Portanto, gabarito LETRA A.
Analisando os demais itens, temos o seguinte:
b) Dele decorre a autoexecutoriedade dos atos administrativos
Incorreto. A autoexecutoriedade decorre da supremacia do interesse público. Com efeito, o regime jurídico administrativo permite que o Poder Público submeta o interesse particular, por meio de prerrogativas e privilégios jurídicos exclusivos a ele conferidos, conforme explicam Vicente Paulo e Marcelo Alexandrino (Direito Administrativo Descomplicado. 23. ed. São Paulo: Método, 2015, p. 204):
O princípio da supremacia do interesse público é característico do regime de direito público e, como visto anteriormente, é um dos dois pilares do denominado regime jurídico-administrativo, fundamentando todas as prerrogativas especiais de que dispõe a administração como instrumentos para a consecução dos fins que a Constituição e as leis lhe impõem.

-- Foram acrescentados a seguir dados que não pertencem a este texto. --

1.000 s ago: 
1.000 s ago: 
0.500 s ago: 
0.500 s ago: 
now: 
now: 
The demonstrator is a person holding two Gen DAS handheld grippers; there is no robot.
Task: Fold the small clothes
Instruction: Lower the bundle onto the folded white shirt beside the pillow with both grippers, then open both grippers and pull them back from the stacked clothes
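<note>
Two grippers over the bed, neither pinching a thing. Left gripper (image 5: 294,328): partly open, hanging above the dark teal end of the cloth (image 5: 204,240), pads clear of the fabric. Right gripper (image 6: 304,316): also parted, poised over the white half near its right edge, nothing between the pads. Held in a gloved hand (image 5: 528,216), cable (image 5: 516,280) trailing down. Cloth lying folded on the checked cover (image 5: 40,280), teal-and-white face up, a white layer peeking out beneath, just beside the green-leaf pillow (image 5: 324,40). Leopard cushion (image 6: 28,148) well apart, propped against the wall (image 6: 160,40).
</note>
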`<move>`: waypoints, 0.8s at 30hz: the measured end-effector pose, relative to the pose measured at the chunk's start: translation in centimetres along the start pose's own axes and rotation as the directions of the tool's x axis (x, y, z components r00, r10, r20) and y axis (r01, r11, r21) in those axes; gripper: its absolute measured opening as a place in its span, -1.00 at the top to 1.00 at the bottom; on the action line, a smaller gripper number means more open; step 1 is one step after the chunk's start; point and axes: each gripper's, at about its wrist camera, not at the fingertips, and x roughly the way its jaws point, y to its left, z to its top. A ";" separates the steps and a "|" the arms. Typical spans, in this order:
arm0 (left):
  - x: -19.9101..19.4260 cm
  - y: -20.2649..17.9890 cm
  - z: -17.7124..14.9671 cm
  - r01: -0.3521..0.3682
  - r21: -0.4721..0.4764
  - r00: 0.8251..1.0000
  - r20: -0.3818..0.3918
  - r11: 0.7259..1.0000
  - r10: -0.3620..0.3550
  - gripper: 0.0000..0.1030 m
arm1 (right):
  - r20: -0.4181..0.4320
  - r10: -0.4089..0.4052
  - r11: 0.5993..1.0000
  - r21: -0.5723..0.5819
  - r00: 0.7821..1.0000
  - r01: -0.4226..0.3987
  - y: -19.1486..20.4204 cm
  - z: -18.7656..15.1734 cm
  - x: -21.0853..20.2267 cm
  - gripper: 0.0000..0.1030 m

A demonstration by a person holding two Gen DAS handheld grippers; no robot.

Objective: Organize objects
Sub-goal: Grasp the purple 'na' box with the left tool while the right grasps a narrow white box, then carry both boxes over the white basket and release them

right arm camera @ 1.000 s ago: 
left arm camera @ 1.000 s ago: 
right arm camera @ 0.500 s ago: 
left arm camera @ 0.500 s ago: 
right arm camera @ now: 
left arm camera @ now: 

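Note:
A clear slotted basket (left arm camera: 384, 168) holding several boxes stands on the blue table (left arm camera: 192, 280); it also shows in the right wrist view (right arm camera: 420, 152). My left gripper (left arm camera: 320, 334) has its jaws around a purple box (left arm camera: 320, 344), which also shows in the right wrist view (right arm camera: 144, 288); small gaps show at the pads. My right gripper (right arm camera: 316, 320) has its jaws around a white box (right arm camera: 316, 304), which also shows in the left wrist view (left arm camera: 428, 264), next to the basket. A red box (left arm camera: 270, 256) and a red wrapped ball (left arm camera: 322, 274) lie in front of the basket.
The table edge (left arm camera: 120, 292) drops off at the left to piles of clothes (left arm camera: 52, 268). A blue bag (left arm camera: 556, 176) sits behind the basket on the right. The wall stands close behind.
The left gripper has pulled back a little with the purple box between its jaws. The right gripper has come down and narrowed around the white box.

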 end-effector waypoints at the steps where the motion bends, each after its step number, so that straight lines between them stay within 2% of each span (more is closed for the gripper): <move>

Decorre dele que, existindo conflito entre o interesse público e o interesse particular, deverá prevalecer o primeiro, tutelado pelo Estado,respeitados, entretanto, os direitos e garantias individuais expressos na Constituição, ou dela decorrentes.
c) Deve haver relação de coordenação e subordinação entre os órgãos que compõem a estrutura da Administração Pública.
Incorreto. Este é o princípio da hierarquia, que também é definido como o princípio da subordinação, o qual autoriza que a Administração coordene e subordine os órgãos de suas entidades administrativas, conforme aponta Maria Sylvia Zanella Di Pietro (Direito Administrativo. 27. ed. São Paulo: Atlas, 2014, p. 71):
Em consonância com o princípio da hierarquia, os órgãos da Administração Pública são estruturados de tal forma que se cria uma relação de coordenação e subordinação entre uns e outros, cada qual com atribuições definidas na lei. Desse princípio, que só existe relativamente às funções administrativas, não em relação às legislativas e judiciais, decorre uma série de prerrogativas para a Administração: a de rever os atos dos subordinados, a de delegar e avocar atribuições, a de punir; para o subordinado surge o dever de obediência.
d) Se exige atuação segundo padrões éticos de probidade, decoro e boa-fé.
Incorreto. O princípio que exige o respeito ao decoro, aos padrões éticos, à boa-fé, à lealdade, à honestidade e à probidade, na prática diária da boa administração e no processo administrativo, é o princípio da moralidade, conforme nos ensina Alexandre Mazza (Manual de Direito Administrativo. 9. ed. São Paulo: Saraiva, 2019, p. 1176):
A moralidade administrativa difere da moral comum. O princípio jurídico da moralidade administrativa não impõe o dever de atendimento à moral comum vigente na sociedade, mas exige respeito a padrões éticos, de boa-fé, decoro, lealdade, honestidade e probidade incorporados pela prática diária ao conceito de boa administração.
e) Dele decorre a exigência de que todos os atos administrativos indiquem os fundamentos de fato e de direito.
Incorreto. Com efeito, o Princípio da Motivação impõe à Administração a indicação dos fundamentos de fato e de direito em suas decisões. Tal princípio justifica-se por permitir o controle de legalidade, sendo formalidade necessária à edição do ato administrativo. É o que nos ensina Maria Sylvia Di Pietro (Direito Administrativo. 27. ed. São Paulo: Atlas, 2014, p. 82):
O princípio da motivação exige que a Administração Pública indique os fundamentos de fato e de direito de suas decisões. [...] A sua obrigatoriedade se justifica em qualquer tipo de ato, porque se trata de formalidade necessária para permitir o controle de legalidade dos atos administrativos
Desse modo, confirma-se gabarito LETRA A.